JÜRGEN FRIEDRICH: Es war für mich eine große Ehre, die Aufgabe innerhalb unseres Verbandes kurzfristig zu übernehmen und gemeinsam mit euch Verantwortung für den Fußball im Kreis Donau zu tragen. Gerade in einer Zeit, die für unseren Amateurfußball alles andere als einfach war, haben wir gemeinsam gezeigt, dass Zusammenhalt, Dialog und der Wille zur Weiterentwicklung entscheidend sind, um unseren Sport zukunftsfähig aufzustellen.
Dabei hatten Sie es nicht gerade leicht zu Beginn Ihrer Amtszeit…

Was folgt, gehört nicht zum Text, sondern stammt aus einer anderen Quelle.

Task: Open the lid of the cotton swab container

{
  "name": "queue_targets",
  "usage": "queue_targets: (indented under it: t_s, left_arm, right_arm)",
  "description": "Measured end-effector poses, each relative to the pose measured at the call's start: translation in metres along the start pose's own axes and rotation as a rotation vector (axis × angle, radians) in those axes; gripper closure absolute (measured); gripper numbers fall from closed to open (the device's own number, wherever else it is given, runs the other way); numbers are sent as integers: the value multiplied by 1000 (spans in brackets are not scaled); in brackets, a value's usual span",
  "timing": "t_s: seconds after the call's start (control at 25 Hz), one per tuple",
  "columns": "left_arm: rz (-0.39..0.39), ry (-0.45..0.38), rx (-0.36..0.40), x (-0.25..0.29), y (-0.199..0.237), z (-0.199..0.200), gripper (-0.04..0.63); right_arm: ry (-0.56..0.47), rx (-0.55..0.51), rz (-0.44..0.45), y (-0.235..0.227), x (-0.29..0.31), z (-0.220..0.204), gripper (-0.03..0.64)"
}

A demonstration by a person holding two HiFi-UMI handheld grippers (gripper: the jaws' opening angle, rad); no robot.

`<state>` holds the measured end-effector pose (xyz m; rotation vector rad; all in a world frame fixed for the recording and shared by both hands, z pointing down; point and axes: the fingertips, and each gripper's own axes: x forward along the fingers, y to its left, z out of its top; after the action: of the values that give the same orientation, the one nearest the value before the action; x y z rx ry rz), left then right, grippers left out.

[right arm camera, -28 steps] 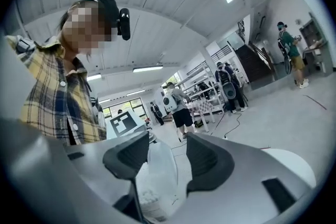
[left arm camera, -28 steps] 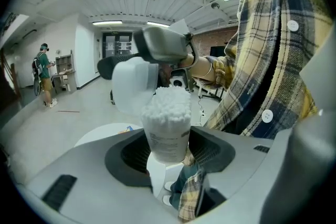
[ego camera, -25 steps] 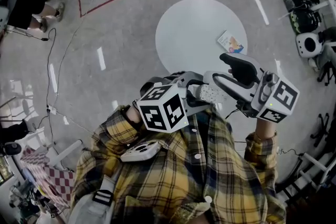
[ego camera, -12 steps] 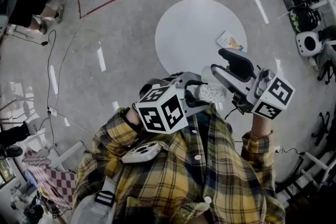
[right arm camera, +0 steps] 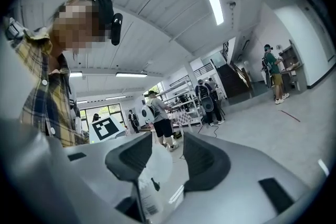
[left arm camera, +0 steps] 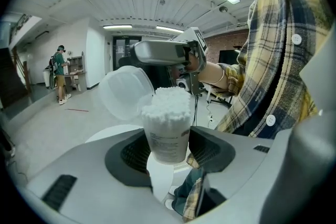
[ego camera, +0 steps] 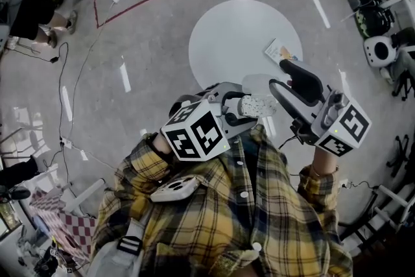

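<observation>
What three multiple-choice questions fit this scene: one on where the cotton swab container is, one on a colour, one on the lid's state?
1. Where is the cotton swab container? A on a shelf; B in the left gripper; C on the floor.
2. What colour is the round table? A white; B red; C black.
3. How is the container's lid? A shut; B missing; C swung open.
Answers: B, the left gripper's pads press its sides; A, its top shows white in the head view; C, it tilts aside and the swabs are bare.
</observation>
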<state>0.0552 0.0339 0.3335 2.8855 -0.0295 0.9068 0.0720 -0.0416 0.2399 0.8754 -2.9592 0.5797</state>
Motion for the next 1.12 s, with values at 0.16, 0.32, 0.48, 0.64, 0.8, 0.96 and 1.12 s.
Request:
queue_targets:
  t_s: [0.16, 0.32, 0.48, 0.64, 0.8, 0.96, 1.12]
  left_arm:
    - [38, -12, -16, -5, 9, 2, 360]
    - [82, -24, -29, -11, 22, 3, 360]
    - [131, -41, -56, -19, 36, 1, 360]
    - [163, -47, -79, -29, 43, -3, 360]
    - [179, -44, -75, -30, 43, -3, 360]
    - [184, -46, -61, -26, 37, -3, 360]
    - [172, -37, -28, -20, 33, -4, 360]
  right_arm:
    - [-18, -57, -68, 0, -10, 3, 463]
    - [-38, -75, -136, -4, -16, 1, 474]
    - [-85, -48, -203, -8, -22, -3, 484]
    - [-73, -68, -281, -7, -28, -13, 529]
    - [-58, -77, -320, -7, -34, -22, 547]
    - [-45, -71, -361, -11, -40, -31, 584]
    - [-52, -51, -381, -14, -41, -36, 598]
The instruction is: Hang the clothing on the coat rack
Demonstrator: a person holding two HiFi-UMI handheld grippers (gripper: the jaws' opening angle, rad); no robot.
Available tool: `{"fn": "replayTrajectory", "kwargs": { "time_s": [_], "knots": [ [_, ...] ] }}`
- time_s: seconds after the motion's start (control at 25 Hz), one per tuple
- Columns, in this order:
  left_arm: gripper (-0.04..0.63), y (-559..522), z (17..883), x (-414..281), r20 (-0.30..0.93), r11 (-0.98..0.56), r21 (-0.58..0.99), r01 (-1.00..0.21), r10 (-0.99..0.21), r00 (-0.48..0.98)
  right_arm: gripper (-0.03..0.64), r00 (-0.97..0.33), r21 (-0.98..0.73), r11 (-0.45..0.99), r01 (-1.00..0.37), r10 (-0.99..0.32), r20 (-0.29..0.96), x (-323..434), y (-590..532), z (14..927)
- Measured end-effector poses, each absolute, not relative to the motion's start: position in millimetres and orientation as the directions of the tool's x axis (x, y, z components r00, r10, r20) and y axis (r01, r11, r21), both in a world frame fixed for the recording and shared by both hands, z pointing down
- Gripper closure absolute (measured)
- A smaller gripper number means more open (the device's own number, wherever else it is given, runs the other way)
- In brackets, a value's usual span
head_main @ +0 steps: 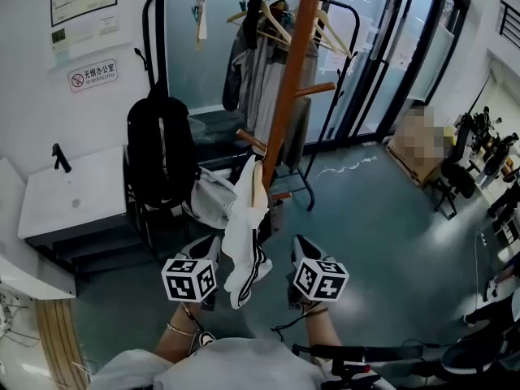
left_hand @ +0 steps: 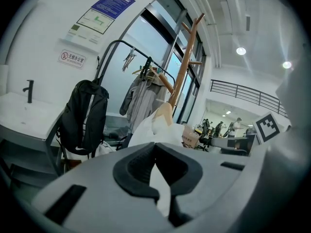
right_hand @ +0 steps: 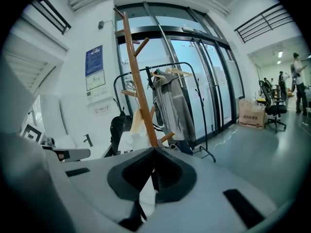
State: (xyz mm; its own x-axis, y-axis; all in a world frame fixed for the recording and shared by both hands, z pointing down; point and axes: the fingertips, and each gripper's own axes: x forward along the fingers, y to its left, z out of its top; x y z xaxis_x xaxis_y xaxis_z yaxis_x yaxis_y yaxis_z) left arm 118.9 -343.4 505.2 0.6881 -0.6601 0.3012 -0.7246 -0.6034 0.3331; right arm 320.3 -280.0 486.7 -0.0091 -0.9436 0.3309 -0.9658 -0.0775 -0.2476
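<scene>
A white garment with black stripes (head_main: 244,234) hangs beside the trunk of the wooden coat rack (head_main: 294,63), its top near a low peg, where a tan wooden piece (head_main: 258,181) pokes out of the cloth. My left gripper (head_main: 213,247) is at the garment's left edge. In the left gripper view the left gripper (left_hand: 155,145) is shut with the garment's white cloth (left_hand: 160,191) pinched between the pads. My right gripper (head_main: 299,247) is on the garment's right. In the right gripper view the right gripper (right_hand: 154,150) is shut on a strip of white, black-striped cloth (right_hand: 146,198).
A black backpack (head_main: 160,149) hangs on a black clothes rail (head_main: 154,23) left of the rack. Grey coats on hangers (head_main: 260,71) hang behind it. A white counter with a black tap (head_main: 73,193) is at the left. Office chairs (head_main: 455,177) stand far right.
</scene>
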Motion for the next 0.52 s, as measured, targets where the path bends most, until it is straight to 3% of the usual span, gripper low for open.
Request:
{"fn": "replayTrajectory", "kwargs": {
  "time_s": [0.52],
  "knots": [
    [0.588,-333.4,507.1,117.0,0.310,-0.609,0.320,-0.726,-0.657,0.688,0.594,-0.006,-0.255,-0.083,-0.963,-0.944,0.330,317.8,-272.6,485.1]
  ]
}}
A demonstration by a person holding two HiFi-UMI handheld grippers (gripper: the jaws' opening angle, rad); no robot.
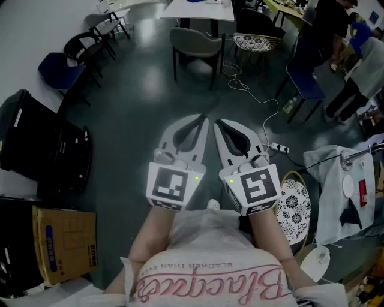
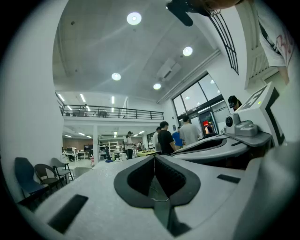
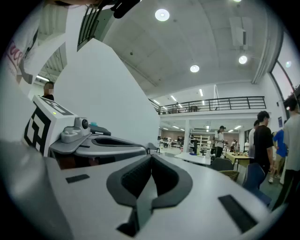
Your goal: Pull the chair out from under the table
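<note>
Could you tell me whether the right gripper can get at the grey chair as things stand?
Probably not yet: the right gripper is shut and far short of the grey chair, though bare floor lies between.

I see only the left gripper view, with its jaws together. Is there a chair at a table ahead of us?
Observer: Yes. In the head view a grey chair stands at a white table, straight ahead of both grippers.
Operator: Is the right gripper open?
Observer: No. The right gripper has its jaws together, with nothing between them.
Operator: Is anything in the way?
Observer: A white cable lies on the floor, to the right of the chair.
</note>
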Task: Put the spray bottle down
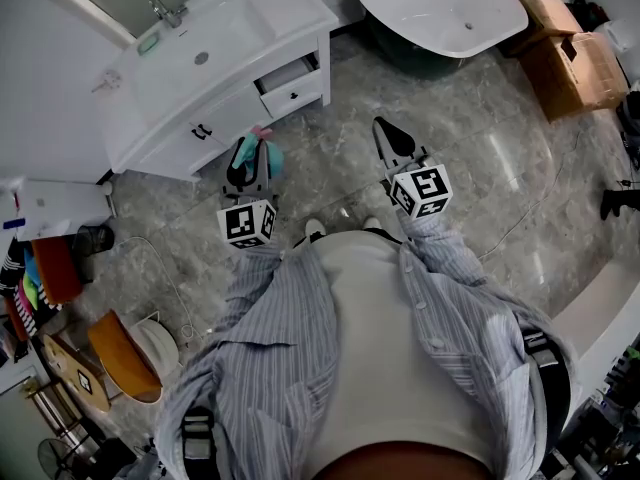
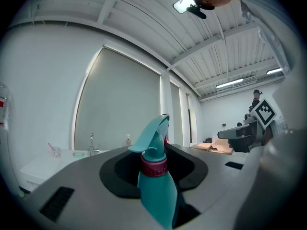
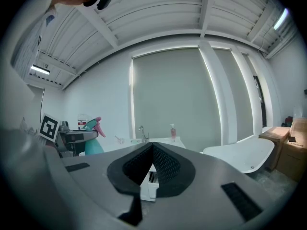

FRIEDRICH: Damals fiel der letzte Spieltag 2024 einer Katastrophe nie gekannten Ausmaßes zum Opfer. Die Jahrhundertflut ließ Menschen um ihr Hab und Gut kämpfen, Vereine standen vor überfluteten Sportplätzen und wir Spielleiter versuchten unter außerordentlich belastenden Bedingungen unser Bestes, sämtlichen Anliegen unserer Vereine gerecht zu werden.